— WHAT IS EXPECTED —
From the line that contains "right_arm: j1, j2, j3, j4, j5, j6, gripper" through the line that contains "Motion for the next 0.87", output every line of the listing below exactly and leave out all the rest.
----
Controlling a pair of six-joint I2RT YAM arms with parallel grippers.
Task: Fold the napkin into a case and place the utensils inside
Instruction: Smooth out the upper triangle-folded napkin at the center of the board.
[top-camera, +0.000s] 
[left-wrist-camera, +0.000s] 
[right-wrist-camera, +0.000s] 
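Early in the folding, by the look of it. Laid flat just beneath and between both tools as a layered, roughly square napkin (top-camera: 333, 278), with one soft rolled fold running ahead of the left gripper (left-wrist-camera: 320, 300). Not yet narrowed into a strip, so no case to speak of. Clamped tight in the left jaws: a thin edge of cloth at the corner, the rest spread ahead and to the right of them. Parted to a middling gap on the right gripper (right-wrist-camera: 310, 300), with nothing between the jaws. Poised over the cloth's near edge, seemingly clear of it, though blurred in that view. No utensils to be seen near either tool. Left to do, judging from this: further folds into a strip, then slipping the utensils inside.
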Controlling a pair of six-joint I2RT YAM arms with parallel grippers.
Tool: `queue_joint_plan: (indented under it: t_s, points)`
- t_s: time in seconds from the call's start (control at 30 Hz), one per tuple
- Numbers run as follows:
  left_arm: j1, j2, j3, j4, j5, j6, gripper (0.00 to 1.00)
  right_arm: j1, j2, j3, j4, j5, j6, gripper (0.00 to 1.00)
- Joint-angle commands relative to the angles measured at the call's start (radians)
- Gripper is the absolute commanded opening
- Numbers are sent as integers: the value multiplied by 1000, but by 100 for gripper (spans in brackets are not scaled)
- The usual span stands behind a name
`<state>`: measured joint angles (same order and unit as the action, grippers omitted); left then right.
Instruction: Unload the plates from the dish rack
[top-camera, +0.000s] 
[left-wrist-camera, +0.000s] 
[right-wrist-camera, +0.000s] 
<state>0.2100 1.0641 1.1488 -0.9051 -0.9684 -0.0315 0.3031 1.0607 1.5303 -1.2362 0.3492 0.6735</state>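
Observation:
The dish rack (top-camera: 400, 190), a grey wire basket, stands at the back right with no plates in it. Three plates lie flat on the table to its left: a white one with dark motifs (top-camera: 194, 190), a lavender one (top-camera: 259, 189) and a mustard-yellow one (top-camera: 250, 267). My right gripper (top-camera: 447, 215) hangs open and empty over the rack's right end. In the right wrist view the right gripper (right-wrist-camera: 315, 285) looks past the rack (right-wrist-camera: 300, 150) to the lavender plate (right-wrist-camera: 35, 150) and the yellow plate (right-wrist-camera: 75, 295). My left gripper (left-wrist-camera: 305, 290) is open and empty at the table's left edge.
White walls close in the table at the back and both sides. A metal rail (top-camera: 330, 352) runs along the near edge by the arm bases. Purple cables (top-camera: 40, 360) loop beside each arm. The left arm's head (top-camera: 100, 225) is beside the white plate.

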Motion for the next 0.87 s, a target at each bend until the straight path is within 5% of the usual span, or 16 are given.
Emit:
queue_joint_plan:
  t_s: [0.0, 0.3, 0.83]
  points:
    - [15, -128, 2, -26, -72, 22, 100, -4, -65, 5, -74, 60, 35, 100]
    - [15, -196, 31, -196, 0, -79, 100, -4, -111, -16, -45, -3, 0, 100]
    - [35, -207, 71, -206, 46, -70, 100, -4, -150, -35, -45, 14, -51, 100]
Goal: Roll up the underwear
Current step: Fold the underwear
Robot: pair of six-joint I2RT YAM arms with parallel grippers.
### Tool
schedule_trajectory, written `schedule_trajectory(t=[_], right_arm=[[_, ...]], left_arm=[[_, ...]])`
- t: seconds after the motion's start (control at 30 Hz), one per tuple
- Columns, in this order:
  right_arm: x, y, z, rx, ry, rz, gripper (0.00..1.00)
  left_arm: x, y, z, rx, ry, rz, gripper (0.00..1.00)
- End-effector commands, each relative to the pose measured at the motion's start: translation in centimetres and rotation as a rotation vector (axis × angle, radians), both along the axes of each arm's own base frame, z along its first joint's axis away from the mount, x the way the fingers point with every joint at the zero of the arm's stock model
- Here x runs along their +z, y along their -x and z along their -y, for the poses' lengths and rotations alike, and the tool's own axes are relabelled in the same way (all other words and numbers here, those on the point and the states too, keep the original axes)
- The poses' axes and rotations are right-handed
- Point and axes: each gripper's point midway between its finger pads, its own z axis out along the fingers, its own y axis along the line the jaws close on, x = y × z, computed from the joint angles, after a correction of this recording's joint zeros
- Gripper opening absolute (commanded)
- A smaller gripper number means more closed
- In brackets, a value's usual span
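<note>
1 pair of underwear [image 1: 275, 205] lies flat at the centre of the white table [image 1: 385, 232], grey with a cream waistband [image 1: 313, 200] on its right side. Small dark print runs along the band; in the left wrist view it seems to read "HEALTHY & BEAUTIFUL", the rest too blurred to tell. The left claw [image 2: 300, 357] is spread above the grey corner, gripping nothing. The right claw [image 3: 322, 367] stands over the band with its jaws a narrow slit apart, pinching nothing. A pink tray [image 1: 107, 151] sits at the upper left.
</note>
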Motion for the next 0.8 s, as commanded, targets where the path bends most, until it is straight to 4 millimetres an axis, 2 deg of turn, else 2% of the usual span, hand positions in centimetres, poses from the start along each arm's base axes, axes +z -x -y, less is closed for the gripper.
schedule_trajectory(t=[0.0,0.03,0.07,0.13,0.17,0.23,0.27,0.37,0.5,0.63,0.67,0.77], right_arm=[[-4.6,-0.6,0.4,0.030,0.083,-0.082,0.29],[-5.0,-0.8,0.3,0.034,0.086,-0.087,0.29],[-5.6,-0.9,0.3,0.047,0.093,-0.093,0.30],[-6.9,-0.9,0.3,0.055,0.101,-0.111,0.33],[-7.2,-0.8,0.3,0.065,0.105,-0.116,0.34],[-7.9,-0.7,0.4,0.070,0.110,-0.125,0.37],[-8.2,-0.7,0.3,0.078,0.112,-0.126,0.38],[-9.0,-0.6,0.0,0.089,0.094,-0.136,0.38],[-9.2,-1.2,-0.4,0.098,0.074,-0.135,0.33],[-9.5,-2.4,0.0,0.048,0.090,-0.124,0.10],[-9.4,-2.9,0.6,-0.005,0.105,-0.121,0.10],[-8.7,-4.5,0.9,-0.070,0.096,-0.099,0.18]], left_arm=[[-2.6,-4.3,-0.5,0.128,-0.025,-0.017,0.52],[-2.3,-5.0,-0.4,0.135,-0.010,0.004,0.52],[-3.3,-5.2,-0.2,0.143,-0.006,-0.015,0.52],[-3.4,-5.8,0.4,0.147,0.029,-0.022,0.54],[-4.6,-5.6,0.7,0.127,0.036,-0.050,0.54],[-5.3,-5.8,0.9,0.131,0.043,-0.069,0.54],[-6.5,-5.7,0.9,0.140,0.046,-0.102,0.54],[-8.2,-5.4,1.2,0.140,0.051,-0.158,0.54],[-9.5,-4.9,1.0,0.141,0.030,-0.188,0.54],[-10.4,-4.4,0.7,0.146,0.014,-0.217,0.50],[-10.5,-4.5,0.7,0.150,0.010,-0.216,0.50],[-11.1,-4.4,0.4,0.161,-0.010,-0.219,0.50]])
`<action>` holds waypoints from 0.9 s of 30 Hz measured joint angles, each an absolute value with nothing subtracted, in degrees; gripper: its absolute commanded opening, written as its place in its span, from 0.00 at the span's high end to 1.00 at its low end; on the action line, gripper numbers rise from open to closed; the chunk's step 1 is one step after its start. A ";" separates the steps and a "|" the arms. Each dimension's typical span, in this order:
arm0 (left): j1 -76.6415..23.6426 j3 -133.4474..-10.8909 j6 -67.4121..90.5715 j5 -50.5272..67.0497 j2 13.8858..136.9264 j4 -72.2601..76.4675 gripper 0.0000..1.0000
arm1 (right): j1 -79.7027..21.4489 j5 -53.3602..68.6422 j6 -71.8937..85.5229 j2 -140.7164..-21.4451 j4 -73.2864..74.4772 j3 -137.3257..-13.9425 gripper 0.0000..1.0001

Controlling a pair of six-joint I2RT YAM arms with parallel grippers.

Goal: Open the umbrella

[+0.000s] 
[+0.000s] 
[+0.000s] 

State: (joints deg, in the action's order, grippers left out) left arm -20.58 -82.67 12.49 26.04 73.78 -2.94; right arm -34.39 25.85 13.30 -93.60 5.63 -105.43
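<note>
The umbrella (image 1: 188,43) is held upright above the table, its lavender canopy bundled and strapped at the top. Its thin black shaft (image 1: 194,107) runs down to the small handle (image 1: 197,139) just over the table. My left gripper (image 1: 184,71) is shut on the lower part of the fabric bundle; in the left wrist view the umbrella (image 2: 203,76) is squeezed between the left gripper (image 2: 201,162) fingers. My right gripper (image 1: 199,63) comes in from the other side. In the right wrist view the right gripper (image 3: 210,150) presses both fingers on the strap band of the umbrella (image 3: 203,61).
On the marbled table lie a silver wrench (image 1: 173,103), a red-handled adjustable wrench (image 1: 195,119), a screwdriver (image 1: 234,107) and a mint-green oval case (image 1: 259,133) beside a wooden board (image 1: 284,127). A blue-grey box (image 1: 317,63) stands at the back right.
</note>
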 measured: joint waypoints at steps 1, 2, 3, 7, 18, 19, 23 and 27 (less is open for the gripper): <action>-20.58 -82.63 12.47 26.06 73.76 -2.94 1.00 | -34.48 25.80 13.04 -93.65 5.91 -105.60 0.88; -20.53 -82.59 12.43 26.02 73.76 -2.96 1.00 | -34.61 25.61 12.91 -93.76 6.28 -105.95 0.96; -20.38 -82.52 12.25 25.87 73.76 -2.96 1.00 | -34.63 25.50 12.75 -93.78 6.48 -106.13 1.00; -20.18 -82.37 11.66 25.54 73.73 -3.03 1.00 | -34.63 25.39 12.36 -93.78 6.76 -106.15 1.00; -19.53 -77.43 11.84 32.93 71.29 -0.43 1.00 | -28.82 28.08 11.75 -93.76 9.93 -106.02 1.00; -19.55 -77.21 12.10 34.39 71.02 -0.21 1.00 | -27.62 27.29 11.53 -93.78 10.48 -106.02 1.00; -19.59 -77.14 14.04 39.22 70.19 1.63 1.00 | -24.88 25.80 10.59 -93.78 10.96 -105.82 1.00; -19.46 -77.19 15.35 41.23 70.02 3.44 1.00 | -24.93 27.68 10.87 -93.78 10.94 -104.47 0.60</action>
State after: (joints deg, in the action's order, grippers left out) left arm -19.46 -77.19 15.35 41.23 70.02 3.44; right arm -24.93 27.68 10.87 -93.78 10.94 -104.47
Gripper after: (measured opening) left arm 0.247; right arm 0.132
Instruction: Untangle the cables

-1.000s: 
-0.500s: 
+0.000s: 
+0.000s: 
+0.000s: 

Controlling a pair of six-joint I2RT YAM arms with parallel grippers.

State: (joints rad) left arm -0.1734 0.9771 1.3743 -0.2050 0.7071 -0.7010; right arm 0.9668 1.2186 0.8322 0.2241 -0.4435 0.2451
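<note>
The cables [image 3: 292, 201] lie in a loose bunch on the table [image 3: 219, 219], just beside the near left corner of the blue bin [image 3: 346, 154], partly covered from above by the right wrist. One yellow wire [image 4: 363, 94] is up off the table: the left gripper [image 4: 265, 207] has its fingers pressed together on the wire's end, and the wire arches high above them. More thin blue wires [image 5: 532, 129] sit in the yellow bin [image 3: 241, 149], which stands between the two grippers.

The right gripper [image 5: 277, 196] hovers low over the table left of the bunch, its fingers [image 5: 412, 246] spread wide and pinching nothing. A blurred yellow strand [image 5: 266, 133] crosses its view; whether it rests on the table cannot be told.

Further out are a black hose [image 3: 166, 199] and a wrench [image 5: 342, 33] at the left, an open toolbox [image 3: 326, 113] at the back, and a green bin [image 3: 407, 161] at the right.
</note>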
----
— SOLUTION TO THE PROBLEM —
  right_arm: j1, j2, j3, j4, j5, j6, gripper (0.00 to 1.00)
- Joint-angle commands relative to the angles measured at the call's start (radians)
- Gripper is the absolute commanded opening
- Numbers are sent as integers: the value multiplied by 1000, but by 100 for gripper (spans in brackets are not scaled)
- The usual span stands behind a name
`<state>`: measured joint angles (same order and unit as the action, grippers omitted); left then right.
Instruction: Unload the plates from the dish rack
[top-camera, +0.000s] 
[left-wrist-camera, +0.000s] 
[right-wrist-camera, +0.000s] 
<state>0.2100 1.0641 1.1488 -0.9051 -0.9684 -0.0315 0.3031 1.0607 1.5303 -1.2362 0.3492 0.6735</state>
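Observation:
The dish rack (top-camera: 400, 190), a grey wire basket, stands at the back right with no plates in it. Three plates lie flat on the table to its left: a white one with dark motifs (top-camera: 194, 190), a lavender one (top-camera: 259, 189) and a mustard-yellow one (top-camera: 250, 267). My right gripper (top-camera: 447, 215) hangs open and empty over the rack's right end. In the right wrist view the right gripper (right-wrist-camera: 315, 285) looks past the rack (right-wrist-camera: 300, 150) to the lavender plate (right-wrist-camera: 35, 150) and the yellow plate (right-wrist-camera: 75, 295). My left gripper (left-wrist-camera: 305, 290) is open and empty at the table's left edge.
White walls close in the table at the back and both sides. A metal rail (top-camera: 330, 352) runs along the near edge by the arm bases. Purple cables (top-camera: 40, 360) loop beside each arm. The left arm's head (top-camera: 100, 225) is beside the white plate.
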
Motion for the next 0.87 s, a target at each bend until the straight path is within 5% of the usual span, or 16 are given.

No further output is needed for the exercise.